**Task description:**
Set down the entries below exactly, leaving out all images.
»»
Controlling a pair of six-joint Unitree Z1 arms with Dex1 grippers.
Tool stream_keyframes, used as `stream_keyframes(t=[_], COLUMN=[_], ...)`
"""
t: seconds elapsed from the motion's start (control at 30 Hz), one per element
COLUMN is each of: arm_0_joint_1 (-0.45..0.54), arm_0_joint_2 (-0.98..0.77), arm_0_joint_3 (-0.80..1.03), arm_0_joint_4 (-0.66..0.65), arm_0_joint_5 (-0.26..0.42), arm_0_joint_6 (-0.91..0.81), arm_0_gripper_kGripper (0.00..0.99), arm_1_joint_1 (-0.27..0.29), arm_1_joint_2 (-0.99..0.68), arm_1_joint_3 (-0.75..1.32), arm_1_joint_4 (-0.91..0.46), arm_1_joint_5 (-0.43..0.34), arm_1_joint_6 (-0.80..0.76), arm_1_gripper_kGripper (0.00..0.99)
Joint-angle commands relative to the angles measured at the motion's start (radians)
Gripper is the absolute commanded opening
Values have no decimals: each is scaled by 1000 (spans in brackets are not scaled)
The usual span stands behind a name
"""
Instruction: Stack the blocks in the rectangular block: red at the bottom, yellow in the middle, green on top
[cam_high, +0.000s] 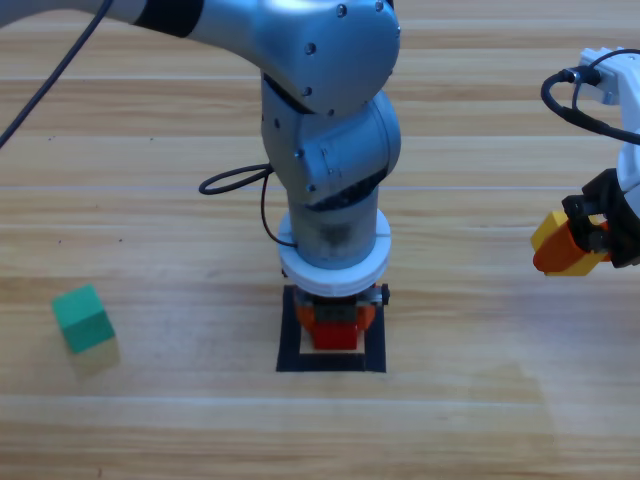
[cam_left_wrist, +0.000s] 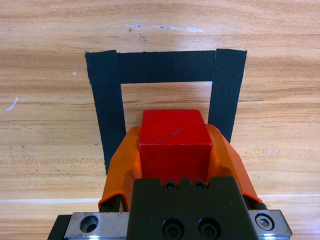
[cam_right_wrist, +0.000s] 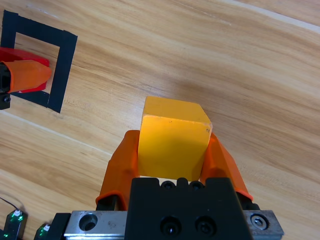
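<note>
The left tool (cam_left_wrist: 175, 150) has its jaws closed on the red cube (cam_left_wrist: 173, 140), held over the black tape outline (cam_left_wrist: 167, 66) on the desk (cam_high: 180, 420). The right tool (cam_right_wrist: 172, 150), off to the side, clamps the yellow cube (cam_right_wrist: 172, 140). The green cube (cam_high: 83, 318) sits farthest, well apart.

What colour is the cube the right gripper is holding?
Yellow. The right gripper is shut on the yellow cube, seen best in the right wrist view.

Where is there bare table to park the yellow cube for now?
Bare wood lies between the tape outline and the right gripper holding the yellow cube, and between the outline and the green cube. The outline is crowded: the left gripper holds the red cube there.
</note>
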Motion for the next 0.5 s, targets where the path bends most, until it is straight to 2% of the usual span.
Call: stream_keyframes(t=[0.03,0.1,0.13,0.2,0.27,0.33,0.5], arm_0_joint_1=[17,17,17,16,16,16,16], arm_0_joint_2=[69,69,69,61,55,46,15], arm_0_joint_3=[10,7,-2,-7,1,7,21], arm_0_joint_4=[-13,-14,-13,-13,-13,-13,-13], arm_0_joint_5=[-7,-7,-7,-5,-5,-4,4], arm_0_joint_6=[11,11,11,2,-8,-11,-17], arm_0_gripper_kGripper=[48,218,376,769,936,982,990], arm_1_joint_1=[-10,-10,-10,-10,-10,-10,-10], arm_1_joint_2=[18,19,21,22,22,22,18], arm_1_joint_3=[13,13,12,12,12,12,10], arm_1_joint_4=[9,9,9,9,9,9,9], arm_1_joint_5=[1,1,1,1,1,1,3], arm_1_joint_6=[-8,-8,-7,-7,-7,-7,-2], arm_1_gripper_kGripper=[161,161,161,161,161,161,161])
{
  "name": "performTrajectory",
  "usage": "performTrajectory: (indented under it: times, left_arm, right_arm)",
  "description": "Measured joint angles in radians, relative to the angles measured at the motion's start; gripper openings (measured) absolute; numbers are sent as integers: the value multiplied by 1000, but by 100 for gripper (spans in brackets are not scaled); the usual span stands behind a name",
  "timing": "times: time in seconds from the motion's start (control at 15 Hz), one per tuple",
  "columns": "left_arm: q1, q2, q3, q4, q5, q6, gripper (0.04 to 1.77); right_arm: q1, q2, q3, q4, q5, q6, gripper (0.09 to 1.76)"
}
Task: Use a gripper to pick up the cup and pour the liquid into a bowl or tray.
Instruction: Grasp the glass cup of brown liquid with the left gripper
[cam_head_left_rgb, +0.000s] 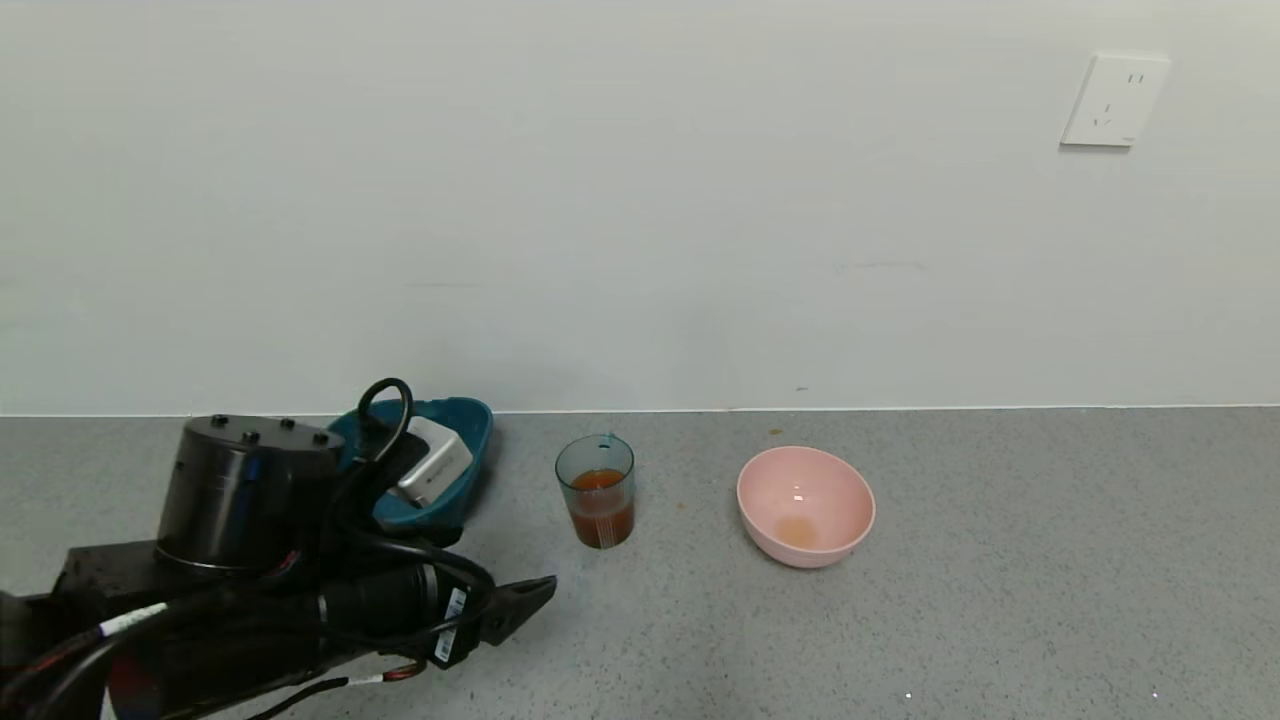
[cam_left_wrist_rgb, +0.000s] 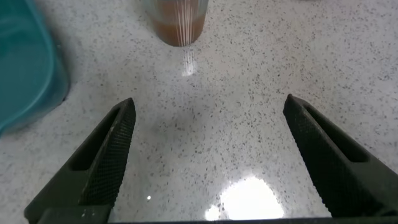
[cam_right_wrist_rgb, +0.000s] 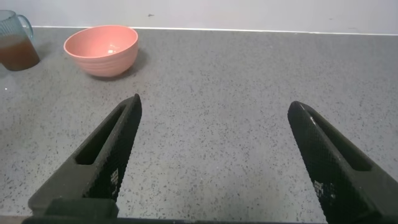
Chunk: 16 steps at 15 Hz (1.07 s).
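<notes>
Fingers (cam_left_wrist_rgb: 106, 155) apart, left gripper (cam_left_wrist_rgb: 208, 162) near cup (cam_head_left_rgb: 596, 490)

The desk (cam_head_left_rgb: 1000, 600) is a grey speckled surface running back to a white wall. Three vessels stand directly on it. The cup (cam_head_left_rgb: 596, 490), upright and roughly half full of reddish-brown liquid (cam_head_left_rgb: 601, 510), sits just ahead of the left gripper (cam_head_left_rgb: 520, 605), whose fingers are spread wide above the bare surface. The dark teal tray (cam_head_left_rgb: 470, 440) rests on the desk beside that gripper, on the wall side, partly hidden by the arm. The pink bowl (cam_head_left_rgb: 806, 505) stands beyond the cup, farther from the gripper, apart from both
</notes>
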Motion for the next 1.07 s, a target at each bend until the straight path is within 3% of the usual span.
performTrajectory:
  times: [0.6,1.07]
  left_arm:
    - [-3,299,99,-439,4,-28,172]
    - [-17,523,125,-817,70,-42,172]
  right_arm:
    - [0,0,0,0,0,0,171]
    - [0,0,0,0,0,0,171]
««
**Exercise result:**
Controlling a pair of six-joint Unitree Z1 arms with Dex1 grippers.
Tool stream_keyframes, used as `stream_keyframes(t=[_], COLUMN=[_], ...)`
"""
t: seconds elapsed from the motion's start (control at 30 Hz), one per element
COLUMN is each of: arm_0_joint_1 (-0.45..0.54), arm_0_joint_2 (-0.98..0.77), arm_0_joint_3 (-0.80..1.03), arm_0_joint_4 (-0.66..0.65), arm_0_joint_5 (-0.26..0.42), arm_0_joint_6 (-0.91..0.81), arm_0_gripper_kGripper (0.00..0.99), arm_1_joint_1 (-0.27..0.29), arm_1_joint_2 (-0.99..0.68), arm_1_joint_3 (-0.75..1.32), arm_1_joint_4 (-0.91..0.46), arm_1_joint_5 (-0.43..0.34), arm_1_joint_6 (-0.80..0.76), arm_1_gripper_kGripper (0.00..0.99)
Joint-angle commands relative to the angles measured at the motion's start (radians)
Gripper is the absolute commanded opening
Values have no decimals: each is scaled by 1000 (spans in brackets are not scaled)
The usual span stands behind a name
"""
Instruction: Stack the blocks in the rectangular block: red at the bottom, yellow in the middle, green on top
[cam_high, +0.000s] 
[cam_left_wrist, +0.000s] 
[cam_right_wrist, +0.000s] 
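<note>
The left tool (cam_left_wrist: 175, 150) has its jaws closed on the red cube (cam_left_wrist: 173, 140), held over the black tape outline (cam_left_wrist: 167, 66) on the desk (cam_high: 180, 420). The right tool (cam_right_wrist: 172, 150), off to the side, clamps the yellow cube (cam_right_wrist: 172, 140). The green cube (cam_high: 83, 318) sits farthest, well apart.

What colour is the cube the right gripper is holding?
Yellow. The right gripper is shut on the yellow cube, seen best in the right wrist view.

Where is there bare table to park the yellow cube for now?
Bare wood lies between the tape outline and the right gripper holding the yellow cube, and between the outline and the green cube. The outline is crowded: the left gripper holds the red cube there.
</note>
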Motion for the next 0.5 s, targets where the path bends most, until it is straight to 2% of the usual span.
Call: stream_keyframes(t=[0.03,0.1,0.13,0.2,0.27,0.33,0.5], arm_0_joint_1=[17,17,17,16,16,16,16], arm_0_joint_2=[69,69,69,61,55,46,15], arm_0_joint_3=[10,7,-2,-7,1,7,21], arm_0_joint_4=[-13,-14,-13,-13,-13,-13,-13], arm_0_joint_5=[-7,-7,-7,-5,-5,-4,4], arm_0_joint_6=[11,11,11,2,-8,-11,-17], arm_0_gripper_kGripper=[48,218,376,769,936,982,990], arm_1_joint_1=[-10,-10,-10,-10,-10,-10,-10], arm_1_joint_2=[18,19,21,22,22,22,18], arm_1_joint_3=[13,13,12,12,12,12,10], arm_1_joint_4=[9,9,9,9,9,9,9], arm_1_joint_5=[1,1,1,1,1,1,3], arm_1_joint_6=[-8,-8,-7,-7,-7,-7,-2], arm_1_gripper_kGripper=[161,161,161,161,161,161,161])
{
  "name": "performTrajectory",
  "usage": "performTrajectory: (indented under it: times, left_arm, right_arm)",
  "description": "Measured joint angles in radians, relative to the angles measured at the motion's start; gripper openings (measured) absolute; numbers are sent as integers: the value multiplied by 1000, but by 100 for gripper (spans in brackets are not scaled); the usual span stands behind a name",
  "timing": "times: time in seconds from the motion's start (control at 15 Hz), one per tuple",
  "columns": "left_arm: q1, q2, q3, q4, q5, q6, gripper (0.04 to 1.77); right_arm: q1, q2, q3, q4, q5, q6, gripper (0.09 to 1.76)"
}
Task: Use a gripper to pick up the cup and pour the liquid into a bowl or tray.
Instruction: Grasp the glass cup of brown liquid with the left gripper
[cam_head_left_rgb, +0.000s] 
[cam_left_wrist_rgb, +0.000s] 
[cam_right_wrist_rgb, +0.000s] 
Chunk: 16 steps at 15 Hz (1.07 s).
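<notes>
Fingers (cam_left_wrist_rgb: 106, 155) apart, left gripper (cam_left_wrist_rgb: 208, 162) near cup (cam_head_left_rgb: 596, 490)

The desk (cam_head_left_rgb: 1000, 600) is a grey speckled surface running back to a white wall. Three vessels stand directly on it. The cup (cam_head_left_rgb: 596, 490), upright and roughly half full of reddish-brown liquid (cam_head_left_rgb: 601, 510), sits just ahead of the left gripper (cam_head_left_rgb: 520, 605), whose fingers are spread wide above the bare surface. The dark teal tray (cam_head_left_rgb: 470, 440) rests on the desk beside that gripper, on the wall side, partly hidden by the arm. The pink bowl (cam_head_left_rgb: 806, 505) stands beyond the cup, farther from the gripper, apart from both
</notes>
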Motion for the next 1.07 s, a target at each bend until the straight path is within 3% of the usual span.
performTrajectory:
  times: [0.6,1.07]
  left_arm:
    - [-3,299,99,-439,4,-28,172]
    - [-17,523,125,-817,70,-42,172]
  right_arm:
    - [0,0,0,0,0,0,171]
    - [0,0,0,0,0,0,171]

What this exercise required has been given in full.